LB : Vous avez été recruté en renfort sur le mode d’urgence pour une durée déterminée… Quels sont vos objectifs sur le court terme ?

J-P.B : « Ce matin quelqu’un m’a demandé jusqu’à quand j’allais rester », je lui ai répondu que le budget urgences allait jusqu’à fin septembre… « Et alors, après il n’y a plus de migrants, plus de problème ? ». En un mois et demi nous pouvons mesurer l’impact de notre déploiement sur Calais. J’ai l’impression que les autorités et les différents partenaires ont vu que MdM déployait de grands moyens et qu’il y a eu un arrêt des expulsions. Les négociations se mettent en place. Nous allons peut-être avoir un point d’eau à Tioxide, dans le plus grand camp, là où il y a le plus de migrants. Nous pouvons même espérer y mettre en place un programme WASH. Jusqu’ici nous avons distribué de l’eau potable, des jerricanes et des bâches.

Sur le squat des Salines, nous avons obtenu un début de ramassage régulier des poubelles par la mairie. Jusque-là elles restaient sur place et les bénévoles les prenaient dans leur voiture pour les jeter en cachette. On peut voir une volonté de ne pas envenimer les choses car la situation est déjà assez tendue.

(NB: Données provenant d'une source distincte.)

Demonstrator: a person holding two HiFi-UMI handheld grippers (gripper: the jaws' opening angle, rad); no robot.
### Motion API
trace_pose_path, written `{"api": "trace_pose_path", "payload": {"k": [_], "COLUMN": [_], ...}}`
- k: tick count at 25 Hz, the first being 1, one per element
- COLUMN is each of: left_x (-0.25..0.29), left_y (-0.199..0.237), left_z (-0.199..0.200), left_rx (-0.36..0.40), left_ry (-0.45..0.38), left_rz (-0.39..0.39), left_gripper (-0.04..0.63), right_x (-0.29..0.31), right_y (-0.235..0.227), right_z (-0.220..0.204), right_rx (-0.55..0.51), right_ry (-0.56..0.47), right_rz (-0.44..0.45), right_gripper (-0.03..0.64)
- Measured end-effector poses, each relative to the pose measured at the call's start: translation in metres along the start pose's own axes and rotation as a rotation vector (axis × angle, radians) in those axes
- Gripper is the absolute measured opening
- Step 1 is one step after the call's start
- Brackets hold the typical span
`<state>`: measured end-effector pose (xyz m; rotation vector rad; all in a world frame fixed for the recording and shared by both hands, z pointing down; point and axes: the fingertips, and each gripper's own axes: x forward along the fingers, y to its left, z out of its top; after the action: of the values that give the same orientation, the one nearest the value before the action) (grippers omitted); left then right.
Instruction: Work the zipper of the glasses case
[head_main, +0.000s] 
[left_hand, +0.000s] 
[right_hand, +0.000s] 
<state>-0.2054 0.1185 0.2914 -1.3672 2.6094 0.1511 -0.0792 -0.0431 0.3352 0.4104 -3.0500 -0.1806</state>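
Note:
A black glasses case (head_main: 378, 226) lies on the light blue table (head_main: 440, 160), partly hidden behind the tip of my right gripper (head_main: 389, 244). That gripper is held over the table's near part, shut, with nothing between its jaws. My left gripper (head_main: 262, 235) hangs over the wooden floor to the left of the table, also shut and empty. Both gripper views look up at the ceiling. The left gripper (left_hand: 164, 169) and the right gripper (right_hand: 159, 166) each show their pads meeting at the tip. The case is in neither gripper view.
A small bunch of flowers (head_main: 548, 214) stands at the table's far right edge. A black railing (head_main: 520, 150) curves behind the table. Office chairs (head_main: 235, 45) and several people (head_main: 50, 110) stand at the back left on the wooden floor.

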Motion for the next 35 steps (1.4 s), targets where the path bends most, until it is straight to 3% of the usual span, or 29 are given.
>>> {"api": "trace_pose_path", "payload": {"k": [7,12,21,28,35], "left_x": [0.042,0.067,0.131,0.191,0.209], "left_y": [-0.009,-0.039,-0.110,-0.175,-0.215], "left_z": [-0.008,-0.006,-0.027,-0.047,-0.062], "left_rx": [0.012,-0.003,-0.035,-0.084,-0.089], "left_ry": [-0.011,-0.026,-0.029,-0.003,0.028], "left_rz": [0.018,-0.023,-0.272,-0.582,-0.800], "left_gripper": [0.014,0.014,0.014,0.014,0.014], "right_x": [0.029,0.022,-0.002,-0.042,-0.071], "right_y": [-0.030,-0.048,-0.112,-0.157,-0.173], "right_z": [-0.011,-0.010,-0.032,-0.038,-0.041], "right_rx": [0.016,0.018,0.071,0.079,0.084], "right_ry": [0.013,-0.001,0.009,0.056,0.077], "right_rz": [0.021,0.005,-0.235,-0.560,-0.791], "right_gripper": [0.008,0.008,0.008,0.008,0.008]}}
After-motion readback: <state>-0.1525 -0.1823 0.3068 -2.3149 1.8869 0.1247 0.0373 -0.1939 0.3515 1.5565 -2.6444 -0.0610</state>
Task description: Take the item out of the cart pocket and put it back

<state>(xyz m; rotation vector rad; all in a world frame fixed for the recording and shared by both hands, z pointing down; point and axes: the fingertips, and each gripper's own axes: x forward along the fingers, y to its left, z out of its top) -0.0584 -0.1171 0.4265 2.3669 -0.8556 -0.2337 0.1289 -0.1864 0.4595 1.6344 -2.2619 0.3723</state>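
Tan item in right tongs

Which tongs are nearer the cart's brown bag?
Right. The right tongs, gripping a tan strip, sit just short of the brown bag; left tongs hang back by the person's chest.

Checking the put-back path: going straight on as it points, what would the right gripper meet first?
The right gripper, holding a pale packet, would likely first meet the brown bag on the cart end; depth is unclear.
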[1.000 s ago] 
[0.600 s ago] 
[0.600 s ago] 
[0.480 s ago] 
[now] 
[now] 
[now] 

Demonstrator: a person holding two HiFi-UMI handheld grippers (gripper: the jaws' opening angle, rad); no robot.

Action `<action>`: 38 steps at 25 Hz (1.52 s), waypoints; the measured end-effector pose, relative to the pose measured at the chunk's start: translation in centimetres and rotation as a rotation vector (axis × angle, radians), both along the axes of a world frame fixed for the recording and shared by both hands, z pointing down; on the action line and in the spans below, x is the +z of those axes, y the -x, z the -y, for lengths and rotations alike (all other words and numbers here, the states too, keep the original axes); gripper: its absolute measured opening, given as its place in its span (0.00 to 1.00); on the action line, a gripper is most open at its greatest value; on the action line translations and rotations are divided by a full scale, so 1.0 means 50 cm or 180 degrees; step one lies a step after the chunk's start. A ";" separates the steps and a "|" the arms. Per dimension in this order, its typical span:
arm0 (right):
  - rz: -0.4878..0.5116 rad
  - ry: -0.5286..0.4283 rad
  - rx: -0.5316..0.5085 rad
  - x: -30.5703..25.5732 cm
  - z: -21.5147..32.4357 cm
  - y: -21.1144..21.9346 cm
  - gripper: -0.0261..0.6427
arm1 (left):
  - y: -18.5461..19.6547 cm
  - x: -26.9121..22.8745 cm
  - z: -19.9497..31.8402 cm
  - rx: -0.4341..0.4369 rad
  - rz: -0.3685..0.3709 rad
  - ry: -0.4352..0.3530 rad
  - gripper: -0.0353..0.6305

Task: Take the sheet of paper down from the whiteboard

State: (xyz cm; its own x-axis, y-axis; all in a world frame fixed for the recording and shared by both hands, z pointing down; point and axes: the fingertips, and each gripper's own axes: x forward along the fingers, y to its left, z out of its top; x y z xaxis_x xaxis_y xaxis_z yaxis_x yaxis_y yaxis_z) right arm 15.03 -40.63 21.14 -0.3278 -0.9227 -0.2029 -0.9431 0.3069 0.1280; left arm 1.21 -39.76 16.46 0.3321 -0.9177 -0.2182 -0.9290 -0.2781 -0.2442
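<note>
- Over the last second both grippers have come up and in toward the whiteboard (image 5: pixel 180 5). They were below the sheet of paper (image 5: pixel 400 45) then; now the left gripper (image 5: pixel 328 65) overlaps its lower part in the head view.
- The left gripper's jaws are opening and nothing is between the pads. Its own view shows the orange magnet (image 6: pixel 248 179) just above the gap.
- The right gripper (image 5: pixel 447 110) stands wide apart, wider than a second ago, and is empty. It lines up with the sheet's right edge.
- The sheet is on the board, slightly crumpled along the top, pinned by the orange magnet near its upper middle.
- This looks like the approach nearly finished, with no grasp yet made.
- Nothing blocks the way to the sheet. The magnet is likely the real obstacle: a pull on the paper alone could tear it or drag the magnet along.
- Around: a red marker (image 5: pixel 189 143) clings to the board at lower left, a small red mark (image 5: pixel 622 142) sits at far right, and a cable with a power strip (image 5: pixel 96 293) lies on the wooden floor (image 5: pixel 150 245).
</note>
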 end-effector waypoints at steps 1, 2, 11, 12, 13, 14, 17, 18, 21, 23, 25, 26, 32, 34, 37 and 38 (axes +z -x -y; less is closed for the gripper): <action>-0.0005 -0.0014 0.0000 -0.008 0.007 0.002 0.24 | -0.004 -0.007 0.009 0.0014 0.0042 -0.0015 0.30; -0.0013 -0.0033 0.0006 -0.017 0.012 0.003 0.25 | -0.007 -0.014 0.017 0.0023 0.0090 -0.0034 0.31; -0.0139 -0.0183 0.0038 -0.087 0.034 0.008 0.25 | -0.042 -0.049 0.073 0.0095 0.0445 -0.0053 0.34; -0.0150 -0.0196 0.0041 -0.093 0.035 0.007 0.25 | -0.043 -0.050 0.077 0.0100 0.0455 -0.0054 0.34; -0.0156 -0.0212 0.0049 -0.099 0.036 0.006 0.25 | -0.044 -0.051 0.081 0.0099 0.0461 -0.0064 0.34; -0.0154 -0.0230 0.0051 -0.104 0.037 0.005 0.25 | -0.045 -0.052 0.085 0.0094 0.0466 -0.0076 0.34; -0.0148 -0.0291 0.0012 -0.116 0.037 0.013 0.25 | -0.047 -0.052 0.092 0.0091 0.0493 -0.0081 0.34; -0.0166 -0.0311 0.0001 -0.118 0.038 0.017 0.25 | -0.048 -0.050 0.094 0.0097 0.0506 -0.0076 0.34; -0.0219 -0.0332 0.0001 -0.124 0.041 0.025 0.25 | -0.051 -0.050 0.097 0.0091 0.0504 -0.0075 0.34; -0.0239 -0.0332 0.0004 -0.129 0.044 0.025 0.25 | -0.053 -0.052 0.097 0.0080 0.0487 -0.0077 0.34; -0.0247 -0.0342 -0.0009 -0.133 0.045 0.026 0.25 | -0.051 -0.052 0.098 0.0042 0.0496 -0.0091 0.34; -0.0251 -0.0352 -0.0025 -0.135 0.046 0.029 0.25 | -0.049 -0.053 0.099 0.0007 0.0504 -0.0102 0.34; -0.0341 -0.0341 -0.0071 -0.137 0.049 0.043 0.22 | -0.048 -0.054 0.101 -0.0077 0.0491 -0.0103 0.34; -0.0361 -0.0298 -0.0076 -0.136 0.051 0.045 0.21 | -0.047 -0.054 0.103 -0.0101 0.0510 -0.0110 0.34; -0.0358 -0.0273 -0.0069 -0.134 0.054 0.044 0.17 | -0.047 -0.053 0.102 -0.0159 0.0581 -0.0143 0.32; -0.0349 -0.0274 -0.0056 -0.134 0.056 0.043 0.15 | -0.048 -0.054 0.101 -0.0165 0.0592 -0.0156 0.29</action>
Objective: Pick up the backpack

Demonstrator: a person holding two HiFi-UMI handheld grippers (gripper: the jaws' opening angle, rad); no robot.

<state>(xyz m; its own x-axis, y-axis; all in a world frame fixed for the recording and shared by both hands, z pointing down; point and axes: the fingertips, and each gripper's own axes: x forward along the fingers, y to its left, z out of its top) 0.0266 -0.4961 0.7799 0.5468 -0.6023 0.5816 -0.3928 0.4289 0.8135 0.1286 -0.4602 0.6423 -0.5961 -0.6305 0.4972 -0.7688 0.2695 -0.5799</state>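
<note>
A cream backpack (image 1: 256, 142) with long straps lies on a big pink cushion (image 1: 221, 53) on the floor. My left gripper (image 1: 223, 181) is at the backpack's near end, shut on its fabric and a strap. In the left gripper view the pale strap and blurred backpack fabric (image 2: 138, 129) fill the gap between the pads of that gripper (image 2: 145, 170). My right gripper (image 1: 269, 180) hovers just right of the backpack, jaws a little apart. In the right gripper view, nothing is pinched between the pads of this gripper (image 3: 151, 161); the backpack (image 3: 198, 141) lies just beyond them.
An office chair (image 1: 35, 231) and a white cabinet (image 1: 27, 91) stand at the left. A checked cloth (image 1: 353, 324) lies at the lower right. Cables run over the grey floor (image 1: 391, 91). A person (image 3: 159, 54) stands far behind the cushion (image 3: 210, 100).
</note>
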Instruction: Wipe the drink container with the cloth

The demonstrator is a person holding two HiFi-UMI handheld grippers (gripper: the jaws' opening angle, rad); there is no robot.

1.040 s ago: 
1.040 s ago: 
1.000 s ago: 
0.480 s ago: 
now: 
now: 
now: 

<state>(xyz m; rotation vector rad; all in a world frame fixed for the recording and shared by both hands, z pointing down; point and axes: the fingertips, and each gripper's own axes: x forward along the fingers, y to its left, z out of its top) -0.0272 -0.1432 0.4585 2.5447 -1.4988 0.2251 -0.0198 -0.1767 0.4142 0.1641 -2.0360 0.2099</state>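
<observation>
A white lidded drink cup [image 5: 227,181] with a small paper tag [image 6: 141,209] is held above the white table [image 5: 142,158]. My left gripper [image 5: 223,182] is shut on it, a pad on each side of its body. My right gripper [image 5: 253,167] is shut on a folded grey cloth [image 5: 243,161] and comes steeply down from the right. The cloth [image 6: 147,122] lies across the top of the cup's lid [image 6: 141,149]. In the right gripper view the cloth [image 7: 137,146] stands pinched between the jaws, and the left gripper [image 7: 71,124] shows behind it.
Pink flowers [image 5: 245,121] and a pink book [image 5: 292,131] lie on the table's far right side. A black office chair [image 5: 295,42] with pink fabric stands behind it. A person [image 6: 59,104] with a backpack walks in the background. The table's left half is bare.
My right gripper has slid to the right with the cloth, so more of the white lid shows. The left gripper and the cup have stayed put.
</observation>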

Le programme WASH est notre priorité, nous ne sommes pas sur l’alimentaire.

Nous travaillons avec les autres associations. Leurs moyens sont limités, elles n’ont pas de logisticiens. MdM est l’acteur moteur.

Le but reste de faire bouger les autorités car nous n’avons pas les ressources pour couvrir tous les besoins. Notre action est utile car les parties se remettent à la table des négociations.

 

LB : Quelles sont les demandes et les réactions des migrants par rapport à la logistique ?

 

J-P.B : Les besoins sont criants : de la nourriture, de l’eau, des douches et des soins. Au niveau médical nous referons sur les structures existantes (P.A.S.S).

Ils sont extrêmement contents des douches. MdM commence à être connu, malgré le fort turnover des migrants. En ce moment leur demande c’est l’eau. Les réactions sont variables, certains sont des « professionnels » comme ceux que j’ai reconnus parce que je les avais croisés en 2010 en Tunisie (camp de Choucha). Ceux-là sont habitués à une assistance ONG, ils leur arrivent d’être exigeants. Généralement tout se passe bien. Sur Tioxide les distributions restent difficiles car les gens se battent pour une bouteille d’eau.

LB : Comment s’est passée la prise de marques avec le logisticien et avec l’équipe bénévole ?

J-P.B : Heureusement que Tayeb, le logisticien du programme, était là quand je suis arrivé. Normalement, il devait être en vacances. Il gère principalement les commandes et suit l’action sur Dunkerque. Il a été une précieuse ressource pour démarrer le projet. Il a dû partir en congé pour souffler car il était épuisé.

C’est la première fois que je travaille avec des bénévoles. J’ai l’habitude de conduire de grosses équipes de salariés que l’on forme et à qui on peut assigner une fonction. Les bénévoles ne viennent pas tous les jours et arrivent entre 9h et 10h. Pour s’organiser c’est difficile : on ne peut pas compter sur tout le monde tout le temps, particulièrement pendant les vacances. On reste sur de la débrouille, il y a une forte demande de cadrage et de formation.

Sur ce programme j’ai eu la chance d’avoir une belle équipe de bénévoles à la logistique des gens disponibles, motivés. Je leur tire mon chapeau ils ont fait un super travail.

Propos recueillis par Benoit Vierron

Le parcours de Jean-Paul Barlatier au sein de MdM

AMAP02J’ai commencé en 1992 avec MdM en ouvrant un programme en Afghanistan où j’ai enchaîné sur une deuxième mission. Puis, toujours, avec MdM je suis parti au Cambodge. Après quelques missions avec d’autres organismes, je suis revenu avec MdM l’année dernière où je suis allé fermer le programme santé sur la province de Bong, au Liberia, après 10 ans de fonctionnement.